### [Exercise]
Everything in the listing must be repeated word for word.

### [Data below]
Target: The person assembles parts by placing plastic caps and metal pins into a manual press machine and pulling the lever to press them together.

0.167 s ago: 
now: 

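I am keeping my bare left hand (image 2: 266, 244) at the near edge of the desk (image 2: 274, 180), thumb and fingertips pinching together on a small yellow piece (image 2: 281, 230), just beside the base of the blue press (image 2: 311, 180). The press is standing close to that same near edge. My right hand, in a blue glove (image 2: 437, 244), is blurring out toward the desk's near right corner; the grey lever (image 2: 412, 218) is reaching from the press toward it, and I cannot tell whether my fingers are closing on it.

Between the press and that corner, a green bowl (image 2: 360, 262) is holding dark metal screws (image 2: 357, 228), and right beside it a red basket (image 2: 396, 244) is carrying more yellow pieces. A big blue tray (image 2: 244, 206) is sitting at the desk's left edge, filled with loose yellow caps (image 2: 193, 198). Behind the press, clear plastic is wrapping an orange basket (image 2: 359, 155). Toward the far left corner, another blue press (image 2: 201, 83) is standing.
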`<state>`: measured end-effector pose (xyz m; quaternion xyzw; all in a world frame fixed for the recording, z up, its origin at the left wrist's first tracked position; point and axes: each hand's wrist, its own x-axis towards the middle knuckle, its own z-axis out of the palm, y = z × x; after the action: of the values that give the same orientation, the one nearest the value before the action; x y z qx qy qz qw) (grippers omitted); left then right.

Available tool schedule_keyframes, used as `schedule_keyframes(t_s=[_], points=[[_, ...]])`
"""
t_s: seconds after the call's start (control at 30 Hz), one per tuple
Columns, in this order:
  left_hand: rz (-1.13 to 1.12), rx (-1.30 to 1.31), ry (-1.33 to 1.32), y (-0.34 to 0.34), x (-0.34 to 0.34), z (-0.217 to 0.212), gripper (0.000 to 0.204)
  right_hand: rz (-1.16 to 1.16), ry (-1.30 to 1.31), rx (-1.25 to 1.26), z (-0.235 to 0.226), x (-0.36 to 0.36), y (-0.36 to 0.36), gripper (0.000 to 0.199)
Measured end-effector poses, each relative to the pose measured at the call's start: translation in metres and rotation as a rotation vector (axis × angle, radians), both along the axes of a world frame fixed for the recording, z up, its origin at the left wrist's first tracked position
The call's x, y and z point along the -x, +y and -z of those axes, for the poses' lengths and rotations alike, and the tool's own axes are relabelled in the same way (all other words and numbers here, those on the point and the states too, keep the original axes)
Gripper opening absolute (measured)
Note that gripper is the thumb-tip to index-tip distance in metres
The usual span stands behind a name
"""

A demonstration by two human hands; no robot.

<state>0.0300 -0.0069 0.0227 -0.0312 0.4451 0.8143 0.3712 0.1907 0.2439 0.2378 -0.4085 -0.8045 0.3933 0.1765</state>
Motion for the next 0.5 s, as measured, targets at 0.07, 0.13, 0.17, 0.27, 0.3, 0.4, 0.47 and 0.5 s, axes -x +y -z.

### [Worked solution]
Target: The person assembles parts by placing plastic caps and metal pins into a manual press machine and pulling the lever to press them together.

0.167 s ago: 
now: 

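I am keeping my bare left hand (image 2: 266, 244) at the near edge of the desk (image 2: 274, 180), thumb and fingertips pinching together on a small yellow piece (image 2: 281, 230), just beside the base of the blue press (image 2: 311, 180). The press is standing close to that same near edge. My right hand, in a blue glove (image 2: 437, 244), is blurring out toward the desk's near right corner; the grey lever (image 2: 412, 218) is reaching from the press toward it, and I cannot tell whether my fingers are closing on it.

Between the press and that corner, a green bowl (image 2: 360, 262) is holding dark metal screws (image 2: 357, 228), and right beside it a red basket (image 2: 396, 244) is carrying more yellow pieces. A big blue tray (image 2: 244, 206) is sitting at the desk's left edge, filled with loose yellow caps (image 2: 193, 198). Behind the press, clear plastic is wrapping an orange basket (image 2: 359, 155). Toward the far left corner, another blue press (image 2: 201, 83) is standing.
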`<state>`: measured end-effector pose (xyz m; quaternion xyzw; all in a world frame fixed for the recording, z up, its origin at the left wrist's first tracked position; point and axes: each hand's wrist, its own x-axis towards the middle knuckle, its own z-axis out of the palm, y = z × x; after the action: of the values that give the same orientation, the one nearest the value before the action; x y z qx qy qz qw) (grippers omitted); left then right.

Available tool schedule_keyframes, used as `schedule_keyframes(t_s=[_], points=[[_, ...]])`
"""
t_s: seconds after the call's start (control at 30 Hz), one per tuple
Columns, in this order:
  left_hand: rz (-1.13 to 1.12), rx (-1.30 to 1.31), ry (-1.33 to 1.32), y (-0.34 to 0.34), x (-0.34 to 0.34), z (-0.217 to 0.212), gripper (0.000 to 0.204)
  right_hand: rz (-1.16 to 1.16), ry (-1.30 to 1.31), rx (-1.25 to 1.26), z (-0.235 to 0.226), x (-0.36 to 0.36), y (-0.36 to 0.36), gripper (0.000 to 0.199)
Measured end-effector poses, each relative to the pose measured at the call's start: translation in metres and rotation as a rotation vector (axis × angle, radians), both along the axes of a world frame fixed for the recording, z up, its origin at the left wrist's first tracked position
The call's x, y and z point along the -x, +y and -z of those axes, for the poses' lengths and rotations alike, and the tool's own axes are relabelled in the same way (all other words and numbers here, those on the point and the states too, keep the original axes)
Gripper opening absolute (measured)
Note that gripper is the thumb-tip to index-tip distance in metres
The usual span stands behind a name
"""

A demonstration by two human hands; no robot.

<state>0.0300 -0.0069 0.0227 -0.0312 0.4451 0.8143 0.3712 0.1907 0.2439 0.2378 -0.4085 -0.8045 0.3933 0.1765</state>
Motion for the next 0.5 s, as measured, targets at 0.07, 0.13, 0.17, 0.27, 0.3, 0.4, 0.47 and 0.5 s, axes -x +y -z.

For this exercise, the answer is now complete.